#### ACTIVITY
Among the entries below, extract exactly the lines that run from the one with "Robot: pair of" through the one with "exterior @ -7", both ends included.

#### INPUT DATA

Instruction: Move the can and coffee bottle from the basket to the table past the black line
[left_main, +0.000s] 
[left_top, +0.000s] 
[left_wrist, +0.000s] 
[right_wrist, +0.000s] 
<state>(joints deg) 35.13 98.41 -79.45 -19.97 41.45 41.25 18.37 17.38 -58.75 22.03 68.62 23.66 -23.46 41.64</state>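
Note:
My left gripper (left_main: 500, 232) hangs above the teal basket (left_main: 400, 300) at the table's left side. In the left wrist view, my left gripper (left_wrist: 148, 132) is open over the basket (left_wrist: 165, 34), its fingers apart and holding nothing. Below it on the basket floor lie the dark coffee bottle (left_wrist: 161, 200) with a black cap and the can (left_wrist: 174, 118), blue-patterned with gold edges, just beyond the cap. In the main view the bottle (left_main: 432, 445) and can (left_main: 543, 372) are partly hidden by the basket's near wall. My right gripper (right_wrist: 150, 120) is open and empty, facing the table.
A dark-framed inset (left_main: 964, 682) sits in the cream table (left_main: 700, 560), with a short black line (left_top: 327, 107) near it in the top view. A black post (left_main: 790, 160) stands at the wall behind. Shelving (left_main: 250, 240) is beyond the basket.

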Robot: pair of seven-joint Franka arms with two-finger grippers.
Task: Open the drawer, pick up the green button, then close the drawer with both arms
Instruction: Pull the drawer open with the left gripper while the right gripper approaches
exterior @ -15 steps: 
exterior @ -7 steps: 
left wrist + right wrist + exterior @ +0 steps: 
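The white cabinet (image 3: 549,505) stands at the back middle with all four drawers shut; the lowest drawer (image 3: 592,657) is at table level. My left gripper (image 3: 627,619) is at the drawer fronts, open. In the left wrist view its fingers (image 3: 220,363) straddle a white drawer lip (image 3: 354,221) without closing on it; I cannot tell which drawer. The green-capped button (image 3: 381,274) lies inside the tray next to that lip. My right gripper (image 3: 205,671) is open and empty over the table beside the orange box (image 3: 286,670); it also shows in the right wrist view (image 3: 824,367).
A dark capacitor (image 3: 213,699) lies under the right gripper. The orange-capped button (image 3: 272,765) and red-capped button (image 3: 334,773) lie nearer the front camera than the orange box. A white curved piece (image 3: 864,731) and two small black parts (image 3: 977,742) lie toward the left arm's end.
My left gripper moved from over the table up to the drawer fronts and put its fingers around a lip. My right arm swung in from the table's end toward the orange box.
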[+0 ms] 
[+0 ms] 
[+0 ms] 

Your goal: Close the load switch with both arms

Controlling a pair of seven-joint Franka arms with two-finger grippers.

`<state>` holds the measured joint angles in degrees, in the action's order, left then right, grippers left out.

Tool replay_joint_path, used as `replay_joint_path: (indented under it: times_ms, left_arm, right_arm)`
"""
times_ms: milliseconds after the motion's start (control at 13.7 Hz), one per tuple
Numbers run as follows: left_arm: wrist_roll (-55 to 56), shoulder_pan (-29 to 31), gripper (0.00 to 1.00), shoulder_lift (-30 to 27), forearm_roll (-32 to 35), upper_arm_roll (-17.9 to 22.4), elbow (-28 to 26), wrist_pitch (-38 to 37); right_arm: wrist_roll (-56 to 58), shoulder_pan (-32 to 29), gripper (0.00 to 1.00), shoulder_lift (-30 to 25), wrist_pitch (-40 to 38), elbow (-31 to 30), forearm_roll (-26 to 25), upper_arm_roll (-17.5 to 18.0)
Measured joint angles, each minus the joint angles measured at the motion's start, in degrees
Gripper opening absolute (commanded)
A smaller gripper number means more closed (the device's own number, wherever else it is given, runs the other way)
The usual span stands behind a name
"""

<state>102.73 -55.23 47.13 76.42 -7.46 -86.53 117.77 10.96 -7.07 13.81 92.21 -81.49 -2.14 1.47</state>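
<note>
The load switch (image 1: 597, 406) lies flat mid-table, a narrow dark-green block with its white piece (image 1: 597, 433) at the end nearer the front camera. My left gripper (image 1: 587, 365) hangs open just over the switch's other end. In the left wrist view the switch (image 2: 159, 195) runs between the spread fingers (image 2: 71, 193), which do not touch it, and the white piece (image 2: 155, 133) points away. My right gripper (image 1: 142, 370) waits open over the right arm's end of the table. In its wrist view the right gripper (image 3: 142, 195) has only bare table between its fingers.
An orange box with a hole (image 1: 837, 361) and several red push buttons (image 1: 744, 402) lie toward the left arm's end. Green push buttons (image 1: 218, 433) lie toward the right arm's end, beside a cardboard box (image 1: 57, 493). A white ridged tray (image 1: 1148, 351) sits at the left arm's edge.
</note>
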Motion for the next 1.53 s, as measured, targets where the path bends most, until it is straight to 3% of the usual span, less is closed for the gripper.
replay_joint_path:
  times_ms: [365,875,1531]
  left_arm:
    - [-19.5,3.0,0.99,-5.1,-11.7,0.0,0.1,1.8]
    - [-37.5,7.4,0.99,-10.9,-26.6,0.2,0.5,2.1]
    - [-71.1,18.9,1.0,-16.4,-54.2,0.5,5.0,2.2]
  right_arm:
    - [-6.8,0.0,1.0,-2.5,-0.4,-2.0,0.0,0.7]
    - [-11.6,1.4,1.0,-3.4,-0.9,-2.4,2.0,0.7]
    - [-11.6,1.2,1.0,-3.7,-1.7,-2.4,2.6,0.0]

#### RESPONSE TO THE TASK
Robot: pair of seven-joint Franka arms with two-finger grippers.
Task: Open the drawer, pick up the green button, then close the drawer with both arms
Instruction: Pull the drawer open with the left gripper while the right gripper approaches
exterior @ -15 steps: 
exterior @ -7 steps: 

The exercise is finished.